SARO ontving op 10 maart 2021 een adviesvraag van Matthias Diependaele, Vlaams minister van Financiën en Begroting, Wonen en Onroerend Erfgoed, over de visienota ‘lokaal onroerenderfgoedbeleid’. De visienota zet de krijtlijnen uit voor de toekomstige gezamenlijke verantwoordelijkheid van Vlaanderen en de lokale besturen op vlak van onroerend erfgoed.
In functie van de implementatie van de visienota, met 1 januari 2023 als vooropgestelde einddatum, kondigt de minister aan nog in gesprek te zullen gaan met vertegenwoordigers van lokale besturen, erkende onroerenderfgoedgemeenten en intergemeentelijke onroerenderfgoed-diensten.
Gelet op dit participatieve traject en de tijdige aanpassing van de regelgeving vraagt de minister om het formeel standpunt van SARO zo snel mogelijk te kennen.
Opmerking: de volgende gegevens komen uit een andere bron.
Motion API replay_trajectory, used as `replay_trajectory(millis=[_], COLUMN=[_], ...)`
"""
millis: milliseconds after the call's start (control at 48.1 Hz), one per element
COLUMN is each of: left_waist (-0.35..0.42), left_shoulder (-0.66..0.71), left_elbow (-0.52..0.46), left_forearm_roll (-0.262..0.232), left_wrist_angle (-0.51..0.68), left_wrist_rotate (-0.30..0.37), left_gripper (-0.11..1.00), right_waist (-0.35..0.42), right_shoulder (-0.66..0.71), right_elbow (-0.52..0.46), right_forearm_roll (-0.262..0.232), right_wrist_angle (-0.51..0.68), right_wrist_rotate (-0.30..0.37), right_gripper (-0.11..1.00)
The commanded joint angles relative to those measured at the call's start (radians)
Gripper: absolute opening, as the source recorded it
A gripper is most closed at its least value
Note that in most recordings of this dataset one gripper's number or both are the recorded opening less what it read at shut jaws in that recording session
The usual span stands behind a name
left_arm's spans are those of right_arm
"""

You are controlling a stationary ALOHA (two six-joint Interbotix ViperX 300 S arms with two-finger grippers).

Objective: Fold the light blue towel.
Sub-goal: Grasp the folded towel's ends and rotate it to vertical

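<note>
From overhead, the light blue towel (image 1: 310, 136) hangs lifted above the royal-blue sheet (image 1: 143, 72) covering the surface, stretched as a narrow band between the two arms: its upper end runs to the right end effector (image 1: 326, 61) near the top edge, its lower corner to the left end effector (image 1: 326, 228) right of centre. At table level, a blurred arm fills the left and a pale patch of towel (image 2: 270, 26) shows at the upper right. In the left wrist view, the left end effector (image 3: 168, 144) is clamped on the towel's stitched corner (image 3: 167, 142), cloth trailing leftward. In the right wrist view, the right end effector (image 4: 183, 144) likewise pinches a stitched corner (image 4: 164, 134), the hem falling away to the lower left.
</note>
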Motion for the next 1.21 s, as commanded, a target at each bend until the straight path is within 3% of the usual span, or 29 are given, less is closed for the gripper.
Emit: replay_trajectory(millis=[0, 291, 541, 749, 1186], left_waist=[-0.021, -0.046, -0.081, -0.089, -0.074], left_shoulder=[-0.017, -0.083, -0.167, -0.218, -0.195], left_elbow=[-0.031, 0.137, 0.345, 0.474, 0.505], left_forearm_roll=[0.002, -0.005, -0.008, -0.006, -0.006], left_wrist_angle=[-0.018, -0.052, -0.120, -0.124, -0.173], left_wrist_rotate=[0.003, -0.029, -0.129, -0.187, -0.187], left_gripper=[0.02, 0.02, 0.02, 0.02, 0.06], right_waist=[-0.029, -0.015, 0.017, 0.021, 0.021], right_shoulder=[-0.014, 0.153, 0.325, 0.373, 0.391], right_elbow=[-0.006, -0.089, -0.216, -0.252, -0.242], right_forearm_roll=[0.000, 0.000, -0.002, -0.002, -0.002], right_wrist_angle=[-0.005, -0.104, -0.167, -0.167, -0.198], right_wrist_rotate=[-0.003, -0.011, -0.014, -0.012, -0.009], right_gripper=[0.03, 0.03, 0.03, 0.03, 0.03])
In het SARO-advies van 28 april 2021 formuleert de raad een aantal strategische aandachtspunten bij de krijtlijnen van de voorziene samenwerking tussen Vlaanderen en de lokale besturen, zoals voorgesteld in de visienota lokaal onroerenderfgoedbeleid. De raad vraagt dat deze strategische bemerkingen worden meegenomen bij de verdere uitwerking en implementatie van de visienota.